殴打の嵐はロックに当たるだけに留まらず、部屋のありとあらゆるものを破壊しながら終わることはなかった。永遠に続くのではないかとにわかに感じ始める頃になってようやく嵐は止み、夥しい量の血を流すロックが糸を絶たれた操り人形のように崩れ落ちた。顔面は殴られていない箇所を探したほうが早いほど徹底的に殴り込まれており、鼻は折れ曲がった上に埋れ右頬は大きく陥没している始末。それだけに折れ曲がっていない手足がより一層不気味さを醸し出す。時折痙攣するその姿はまるで人間が動いているようには思えないほど、目を逸らしたくなるような姿であった。
誰が見ても瀕死の状態である殺人犯を前にするラムの表情は依然として険しく、最大級の警戒をしながら一声。
「……気絶したフリでもしてんのかい?」
「フリだなんてそんなこと言うなよ。
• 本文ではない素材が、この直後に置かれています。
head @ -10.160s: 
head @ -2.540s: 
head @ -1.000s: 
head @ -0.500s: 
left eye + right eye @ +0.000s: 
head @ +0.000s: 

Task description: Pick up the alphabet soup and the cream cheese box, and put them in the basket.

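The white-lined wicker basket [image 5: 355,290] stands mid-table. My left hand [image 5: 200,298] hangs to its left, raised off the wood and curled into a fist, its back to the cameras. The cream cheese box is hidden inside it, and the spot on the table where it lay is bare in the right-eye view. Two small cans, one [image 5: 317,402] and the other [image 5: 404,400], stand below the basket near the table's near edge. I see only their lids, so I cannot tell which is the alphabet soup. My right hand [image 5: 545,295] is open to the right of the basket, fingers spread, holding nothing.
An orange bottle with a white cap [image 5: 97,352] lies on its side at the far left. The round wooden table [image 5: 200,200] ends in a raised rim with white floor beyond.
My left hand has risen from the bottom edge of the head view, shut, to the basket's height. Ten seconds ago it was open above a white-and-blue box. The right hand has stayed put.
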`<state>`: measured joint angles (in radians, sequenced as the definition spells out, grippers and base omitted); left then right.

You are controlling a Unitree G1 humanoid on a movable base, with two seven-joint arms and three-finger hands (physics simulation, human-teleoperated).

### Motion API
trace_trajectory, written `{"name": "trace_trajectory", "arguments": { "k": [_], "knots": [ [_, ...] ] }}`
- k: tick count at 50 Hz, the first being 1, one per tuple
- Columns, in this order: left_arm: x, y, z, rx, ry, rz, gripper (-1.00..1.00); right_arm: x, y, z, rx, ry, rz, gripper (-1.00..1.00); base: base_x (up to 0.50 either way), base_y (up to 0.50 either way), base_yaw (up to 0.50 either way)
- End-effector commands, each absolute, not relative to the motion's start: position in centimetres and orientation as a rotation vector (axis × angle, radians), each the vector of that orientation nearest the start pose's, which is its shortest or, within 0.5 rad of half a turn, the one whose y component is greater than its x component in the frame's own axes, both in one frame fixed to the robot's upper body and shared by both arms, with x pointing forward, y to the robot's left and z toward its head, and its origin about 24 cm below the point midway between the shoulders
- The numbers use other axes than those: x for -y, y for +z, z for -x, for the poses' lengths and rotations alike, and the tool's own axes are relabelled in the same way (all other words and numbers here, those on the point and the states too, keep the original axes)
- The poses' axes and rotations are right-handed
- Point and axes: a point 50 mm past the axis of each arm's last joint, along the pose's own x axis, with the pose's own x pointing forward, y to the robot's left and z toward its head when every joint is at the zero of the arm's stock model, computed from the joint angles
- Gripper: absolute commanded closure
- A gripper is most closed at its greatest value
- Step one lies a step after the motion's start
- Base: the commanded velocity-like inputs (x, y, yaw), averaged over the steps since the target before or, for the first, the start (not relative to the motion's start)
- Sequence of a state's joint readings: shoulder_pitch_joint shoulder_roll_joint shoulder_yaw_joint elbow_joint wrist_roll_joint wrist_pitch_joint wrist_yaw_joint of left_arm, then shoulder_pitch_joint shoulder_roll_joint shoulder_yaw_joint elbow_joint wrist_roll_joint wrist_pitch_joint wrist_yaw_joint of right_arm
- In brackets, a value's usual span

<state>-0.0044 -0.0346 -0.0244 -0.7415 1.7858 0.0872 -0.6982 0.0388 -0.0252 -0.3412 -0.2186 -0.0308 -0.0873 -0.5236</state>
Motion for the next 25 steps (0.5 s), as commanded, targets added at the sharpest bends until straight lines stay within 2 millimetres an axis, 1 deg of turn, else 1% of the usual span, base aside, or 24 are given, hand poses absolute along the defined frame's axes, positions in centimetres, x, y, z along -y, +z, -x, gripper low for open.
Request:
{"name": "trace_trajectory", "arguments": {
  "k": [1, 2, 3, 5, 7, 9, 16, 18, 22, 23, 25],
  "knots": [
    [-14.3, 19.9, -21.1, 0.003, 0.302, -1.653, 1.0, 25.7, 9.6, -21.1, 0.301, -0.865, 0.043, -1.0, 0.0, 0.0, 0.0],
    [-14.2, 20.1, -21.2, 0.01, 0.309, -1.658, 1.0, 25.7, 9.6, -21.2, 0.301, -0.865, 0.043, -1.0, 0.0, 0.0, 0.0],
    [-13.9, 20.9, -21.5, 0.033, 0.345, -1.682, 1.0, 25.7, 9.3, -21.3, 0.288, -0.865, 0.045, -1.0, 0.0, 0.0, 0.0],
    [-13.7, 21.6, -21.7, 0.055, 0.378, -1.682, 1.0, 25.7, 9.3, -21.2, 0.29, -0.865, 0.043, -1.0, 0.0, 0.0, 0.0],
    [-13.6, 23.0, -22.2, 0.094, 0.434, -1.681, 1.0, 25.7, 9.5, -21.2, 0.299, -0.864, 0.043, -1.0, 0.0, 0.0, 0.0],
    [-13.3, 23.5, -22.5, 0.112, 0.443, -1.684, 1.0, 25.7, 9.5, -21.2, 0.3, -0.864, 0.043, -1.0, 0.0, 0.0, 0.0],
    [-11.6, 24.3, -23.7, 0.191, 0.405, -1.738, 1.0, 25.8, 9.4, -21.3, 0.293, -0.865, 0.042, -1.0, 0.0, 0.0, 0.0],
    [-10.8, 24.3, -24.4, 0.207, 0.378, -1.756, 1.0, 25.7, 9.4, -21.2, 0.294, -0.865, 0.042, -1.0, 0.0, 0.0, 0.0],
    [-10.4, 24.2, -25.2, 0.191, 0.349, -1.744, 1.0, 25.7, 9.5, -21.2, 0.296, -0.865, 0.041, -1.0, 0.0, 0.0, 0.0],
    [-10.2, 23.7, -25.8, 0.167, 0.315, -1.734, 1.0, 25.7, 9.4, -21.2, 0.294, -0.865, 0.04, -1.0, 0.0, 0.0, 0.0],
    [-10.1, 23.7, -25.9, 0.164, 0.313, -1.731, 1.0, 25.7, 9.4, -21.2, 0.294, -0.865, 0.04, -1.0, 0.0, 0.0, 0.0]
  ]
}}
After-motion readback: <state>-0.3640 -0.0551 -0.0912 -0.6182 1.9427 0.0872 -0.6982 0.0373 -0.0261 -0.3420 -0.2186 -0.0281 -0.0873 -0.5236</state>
自分の武器に誇りを持ってもいいと思うぞ?なんたってこの私を数秒間意識を失わせたんだからな」
血を滴らせながら幽鬼のように潜在的な恐怖感を抱かせる起き上がり方をする。満身創痍を思わせる見た目とは裏腹に、その動きは極めて軽快でありあれほどの殴打がまるで意に介していないように見えるのは気のせいではない。